Given records:
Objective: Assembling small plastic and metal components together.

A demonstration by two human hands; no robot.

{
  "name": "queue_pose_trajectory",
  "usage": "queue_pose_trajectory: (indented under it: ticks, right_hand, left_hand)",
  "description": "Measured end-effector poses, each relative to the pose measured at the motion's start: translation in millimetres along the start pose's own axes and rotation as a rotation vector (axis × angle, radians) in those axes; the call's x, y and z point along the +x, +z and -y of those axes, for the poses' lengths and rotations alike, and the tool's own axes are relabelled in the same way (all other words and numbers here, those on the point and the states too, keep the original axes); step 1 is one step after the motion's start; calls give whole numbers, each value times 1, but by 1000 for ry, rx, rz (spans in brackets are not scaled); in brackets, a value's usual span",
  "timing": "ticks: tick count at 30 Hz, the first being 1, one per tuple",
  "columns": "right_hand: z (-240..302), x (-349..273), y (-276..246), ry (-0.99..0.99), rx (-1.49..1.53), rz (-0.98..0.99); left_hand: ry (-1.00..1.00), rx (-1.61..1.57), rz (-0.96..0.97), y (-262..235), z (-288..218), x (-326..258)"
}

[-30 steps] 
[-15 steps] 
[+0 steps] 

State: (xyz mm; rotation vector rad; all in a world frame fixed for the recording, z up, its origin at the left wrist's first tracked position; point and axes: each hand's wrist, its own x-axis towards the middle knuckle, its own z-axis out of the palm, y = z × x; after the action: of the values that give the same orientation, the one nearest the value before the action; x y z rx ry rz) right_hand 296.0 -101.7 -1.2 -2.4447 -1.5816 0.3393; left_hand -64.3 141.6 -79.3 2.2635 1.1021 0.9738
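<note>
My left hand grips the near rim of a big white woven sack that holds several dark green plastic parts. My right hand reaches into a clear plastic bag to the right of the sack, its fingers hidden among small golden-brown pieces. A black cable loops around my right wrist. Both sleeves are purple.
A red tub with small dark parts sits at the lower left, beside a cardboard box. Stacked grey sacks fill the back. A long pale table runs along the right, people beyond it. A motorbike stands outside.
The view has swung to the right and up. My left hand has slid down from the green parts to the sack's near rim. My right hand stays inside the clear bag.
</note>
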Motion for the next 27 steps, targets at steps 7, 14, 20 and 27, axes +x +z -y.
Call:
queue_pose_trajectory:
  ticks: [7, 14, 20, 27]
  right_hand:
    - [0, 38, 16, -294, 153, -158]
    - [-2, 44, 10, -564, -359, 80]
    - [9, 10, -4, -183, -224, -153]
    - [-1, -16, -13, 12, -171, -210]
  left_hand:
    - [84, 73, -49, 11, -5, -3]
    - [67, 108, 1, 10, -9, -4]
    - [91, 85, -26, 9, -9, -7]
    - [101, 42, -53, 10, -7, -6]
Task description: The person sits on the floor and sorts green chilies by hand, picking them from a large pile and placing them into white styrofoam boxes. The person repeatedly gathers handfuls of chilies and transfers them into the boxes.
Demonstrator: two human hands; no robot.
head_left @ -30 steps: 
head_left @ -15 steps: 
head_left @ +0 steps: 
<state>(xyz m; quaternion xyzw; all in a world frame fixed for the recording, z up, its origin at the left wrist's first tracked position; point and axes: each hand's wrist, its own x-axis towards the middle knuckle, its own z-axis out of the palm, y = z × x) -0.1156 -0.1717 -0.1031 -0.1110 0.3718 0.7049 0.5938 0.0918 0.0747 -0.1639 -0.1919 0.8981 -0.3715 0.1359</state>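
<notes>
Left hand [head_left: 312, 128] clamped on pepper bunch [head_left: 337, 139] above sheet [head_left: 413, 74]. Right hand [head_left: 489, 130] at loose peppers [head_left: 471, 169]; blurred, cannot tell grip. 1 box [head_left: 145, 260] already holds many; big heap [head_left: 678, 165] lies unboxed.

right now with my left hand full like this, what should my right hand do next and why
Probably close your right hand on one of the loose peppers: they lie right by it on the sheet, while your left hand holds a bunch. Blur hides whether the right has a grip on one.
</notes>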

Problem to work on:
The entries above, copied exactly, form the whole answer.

Final answer:
Objective: Assembling small plastic and metal components together.

A demonstration by two human hands; no robot.

{
  "name": "queue_pose_trajectory",
  "usage": "queue_pose_trajectory: (indented under it: ticks, right_hand, left_hand)",
  "description": "Measured end-effector poses, each relative to the pose measured at the motion's start: translation in millimetres along the start pose's own axes and rotation as a rotation vector (axis × angle, radians) in those axes; the call's x, y and z point along the +x, +z and -y of those axes, for the poses' lengths and rotations alike, and the tool's own axes are relabelled in the same way (all other words and numbers here, those on the point and the states too, keep the original axes); step 1 is one step after the motion's start; calls give whole numbers, each value times 1, but by 1000 for ry, rx, rz (spans in brackets are not scaled); in brackets, a value's usual span",
  "timing": "ticks: tick count at 30 Hz, the first being 1, one per tuple",
  "columns": "right_hand: z (-240..302), x (-349..273), y (-276..246), ry (-0.99..0.99), rx (-1.49..1.53), rz (-0.98..0.99); left_hand: ry (-1.00..1.00), rx (-1.61..1.57), rz (-0.96..0.97), y (-262..235), z (-288..218), x (-326..258)"
}

[-30 steps] 
[-15 steps] 
[+0 steps] 

State: (xyz mm; rotation vector rad; all in a world frame fixed for the recording, z up, its origin at the left wrist's first tracked position; point and axes: each hand's wrist, its own x-axis towards the middle knuckle, its own z-axis out of the palm, y = z × x; after the action: of the values that give the same orientation, the one nearest the value before the action; x y z rx ry rz) right_hand 296.0 -101.7 -1.2 -2.4447 -1.5816 0.3393; left_hand -64.3 141.6 -79.3 2.2635 1.1021 0.9738
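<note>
My left hand grips the near rim of a big white woven sack that holds several dark green plastic parts. My right hand reaches into a clear plastic bag to the right of the sack, its fingers hidden among small golden-brown pieces. A black cable loops around my right wrist. Both sleeves are purple.
A red tub with small dark parts sits at the lower left, beside a cardboard box. Stacked grey sacks fill the back. A long pale table runs along the right, people beyond it. A motorbike stands outside.
The view has swung to the right and up. My left hand has slid down from the green parts to the sack's near rim. My right hand stays inside the clear bag.
</note>
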Motion for the next 27 steps, targets at steps 7, 14, 20 and 27, axes +x +z -y.
Call:
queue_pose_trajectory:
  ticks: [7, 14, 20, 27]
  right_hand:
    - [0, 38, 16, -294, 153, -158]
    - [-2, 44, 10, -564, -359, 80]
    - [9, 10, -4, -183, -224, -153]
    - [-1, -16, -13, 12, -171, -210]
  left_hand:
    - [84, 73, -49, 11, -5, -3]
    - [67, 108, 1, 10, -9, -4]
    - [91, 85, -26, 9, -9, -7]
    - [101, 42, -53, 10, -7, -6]
Task description: The person sits on the floor and sorts green chilies by hand, picking them from a large pile and placing them into white styrofoam boxes. The person repeatedly gathers handfuls of chilies and transfers them into the boxes.
Demonstrator: two human hands; no robot.
head_left @ -30 steps: 
head_left @ -15 steps: 
head_left @ +0 steps: 
<state>(xyz m; quaternion xyzw; all in a world frame fixed for the recording, z up, its origin at the left wrist's first tracked position; point and axes: each hand's wrist, its own x-axis towards the middle knuckle, its own z-axis out of the palm, y = z × x) -0.1156 -0.1717 -0.1031 -0.1110 0.3718 0.7049 0.5938 0.0918 0.0747 -0.1639 -0.1919 0.8981 -0.3715 0.1359</state>
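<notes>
Left hand [head_left: 312, 128] clamped on pepper bunch [head_left: 337, 139] above sheet [head_left: 413, 74]. Right hand [head_left: 489, 130] at loose peppers [head_left: 471, 169]; blurred, cannot tell grip. 1 box [head_left: 145, 260] already holds many; big heap [head_left: 678, 165] lies unboxed.

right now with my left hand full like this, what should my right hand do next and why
Probably close your right hand on one of the loose peppers: they lie right by it on the sheet, while your left hand holds a bunch. Blur hides whether the right has a grip on one.
</notes>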

Nothing remains to be done, and the exercise is complete.